Filter the data for lines with the word "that", then copy every line so identified.

Stored entries

● ● ●

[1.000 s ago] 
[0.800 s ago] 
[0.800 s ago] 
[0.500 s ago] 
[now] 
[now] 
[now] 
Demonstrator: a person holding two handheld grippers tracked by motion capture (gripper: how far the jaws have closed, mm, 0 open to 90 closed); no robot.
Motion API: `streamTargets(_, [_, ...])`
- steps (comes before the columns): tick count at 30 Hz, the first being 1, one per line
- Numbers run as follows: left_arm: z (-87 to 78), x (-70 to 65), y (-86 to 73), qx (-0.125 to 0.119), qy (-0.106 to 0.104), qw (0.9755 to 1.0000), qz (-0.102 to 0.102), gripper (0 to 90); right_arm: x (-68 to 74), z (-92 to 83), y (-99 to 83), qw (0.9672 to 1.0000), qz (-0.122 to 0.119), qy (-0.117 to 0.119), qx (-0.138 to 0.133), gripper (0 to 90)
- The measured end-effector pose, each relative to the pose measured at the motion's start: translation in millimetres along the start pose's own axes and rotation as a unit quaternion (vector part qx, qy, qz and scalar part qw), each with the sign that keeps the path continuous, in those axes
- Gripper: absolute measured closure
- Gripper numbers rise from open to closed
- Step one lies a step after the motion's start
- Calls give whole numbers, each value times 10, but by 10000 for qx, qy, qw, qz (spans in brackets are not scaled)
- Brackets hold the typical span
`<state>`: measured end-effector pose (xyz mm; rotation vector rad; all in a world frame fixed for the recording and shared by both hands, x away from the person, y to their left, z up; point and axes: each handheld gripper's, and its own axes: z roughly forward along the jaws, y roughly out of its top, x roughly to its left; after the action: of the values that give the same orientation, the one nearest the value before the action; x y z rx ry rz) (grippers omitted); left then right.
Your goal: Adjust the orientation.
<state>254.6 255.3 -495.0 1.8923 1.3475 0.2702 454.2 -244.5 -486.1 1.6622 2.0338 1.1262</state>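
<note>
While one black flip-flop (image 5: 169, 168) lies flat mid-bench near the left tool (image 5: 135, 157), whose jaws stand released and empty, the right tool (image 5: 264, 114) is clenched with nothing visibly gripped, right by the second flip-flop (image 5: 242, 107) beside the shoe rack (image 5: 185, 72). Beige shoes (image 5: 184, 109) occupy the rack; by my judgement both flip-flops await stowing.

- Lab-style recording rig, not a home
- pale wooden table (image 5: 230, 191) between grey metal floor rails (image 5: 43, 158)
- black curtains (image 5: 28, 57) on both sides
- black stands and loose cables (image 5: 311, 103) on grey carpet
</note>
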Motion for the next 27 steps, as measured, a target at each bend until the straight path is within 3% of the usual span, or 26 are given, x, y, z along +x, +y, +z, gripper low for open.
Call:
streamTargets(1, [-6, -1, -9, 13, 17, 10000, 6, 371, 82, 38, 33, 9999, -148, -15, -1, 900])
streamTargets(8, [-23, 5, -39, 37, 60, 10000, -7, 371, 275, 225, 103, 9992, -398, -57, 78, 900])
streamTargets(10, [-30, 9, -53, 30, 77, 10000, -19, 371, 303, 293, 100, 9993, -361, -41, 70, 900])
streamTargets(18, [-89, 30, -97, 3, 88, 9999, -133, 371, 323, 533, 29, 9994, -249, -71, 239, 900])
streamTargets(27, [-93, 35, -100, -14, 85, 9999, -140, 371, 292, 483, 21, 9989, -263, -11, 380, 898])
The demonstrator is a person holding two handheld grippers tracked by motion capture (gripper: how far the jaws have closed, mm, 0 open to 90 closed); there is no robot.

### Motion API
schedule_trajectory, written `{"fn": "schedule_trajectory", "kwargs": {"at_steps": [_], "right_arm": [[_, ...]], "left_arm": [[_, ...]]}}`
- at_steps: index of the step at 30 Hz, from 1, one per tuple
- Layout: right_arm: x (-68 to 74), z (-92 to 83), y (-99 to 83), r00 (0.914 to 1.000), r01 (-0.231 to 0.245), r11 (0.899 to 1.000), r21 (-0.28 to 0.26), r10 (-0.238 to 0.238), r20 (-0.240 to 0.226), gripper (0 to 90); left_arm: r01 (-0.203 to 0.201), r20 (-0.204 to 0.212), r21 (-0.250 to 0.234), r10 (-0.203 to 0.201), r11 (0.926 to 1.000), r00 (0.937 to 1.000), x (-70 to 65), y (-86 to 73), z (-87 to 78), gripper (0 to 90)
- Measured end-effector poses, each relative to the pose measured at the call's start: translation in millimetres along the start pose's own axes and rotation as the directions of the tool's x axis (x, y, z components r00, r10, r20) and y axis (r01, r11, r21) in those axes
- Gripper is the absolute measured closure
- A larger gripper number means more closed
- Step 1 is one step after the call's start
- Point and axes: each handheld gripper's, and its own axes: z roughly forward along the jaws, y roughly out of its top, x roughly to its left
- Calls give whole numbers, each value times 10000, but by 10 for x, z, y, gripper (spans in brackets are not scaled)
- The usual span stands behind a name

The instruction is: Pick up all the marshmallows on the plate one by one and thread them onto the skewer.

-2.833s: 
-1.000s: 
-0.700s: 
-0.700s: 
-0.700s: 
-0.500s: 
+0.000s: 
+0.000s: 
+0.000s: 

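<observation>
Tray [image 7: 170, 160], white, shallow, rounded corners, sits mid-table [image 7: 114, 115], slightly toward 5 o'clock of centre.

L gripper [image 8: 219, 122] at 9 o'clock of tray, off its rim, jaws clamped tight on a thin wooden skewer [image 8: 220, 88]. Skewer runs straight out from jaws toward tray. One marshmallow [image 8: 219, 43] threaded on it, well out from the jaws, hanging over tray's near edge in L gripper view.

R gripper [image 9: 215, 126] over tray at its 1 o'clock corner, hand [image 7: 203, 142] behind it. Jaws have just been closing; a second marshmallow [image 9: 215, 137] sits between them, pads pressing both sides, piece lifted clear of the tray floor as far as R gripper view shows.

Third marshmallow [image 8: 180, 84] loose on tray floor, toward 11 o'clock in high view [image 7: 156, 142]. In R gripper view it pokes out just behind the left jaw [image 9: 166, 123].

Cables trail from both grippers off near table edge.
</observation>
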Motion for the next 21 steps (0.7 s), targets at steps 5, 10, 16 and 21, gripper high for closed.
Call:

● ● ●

# [Output below]
- The measured end-effector pose, each relative to the pose measured at the motion's start: translation in millimetres along the start pose's own axes and rotation as a unit quaternion (vector part qx, qy, qz and scalar part qw), each with the sign that keeps the path continuous, in those axes
`<state>`: measured end-effector pose (xyz mm; rotation vector rad; all in a world frame fixed for the recording and shared by both hands, x away from the person, y to their left, z up; point and axes: each handheld gripper's, and its own axes: z roughly forward along the jaws, y roughly out of its top, x roughly to its left; after the action: of the values that give the same orientation, the one nearest the value before the action; x y z rx ry rz) (grippers omitted); left then right.

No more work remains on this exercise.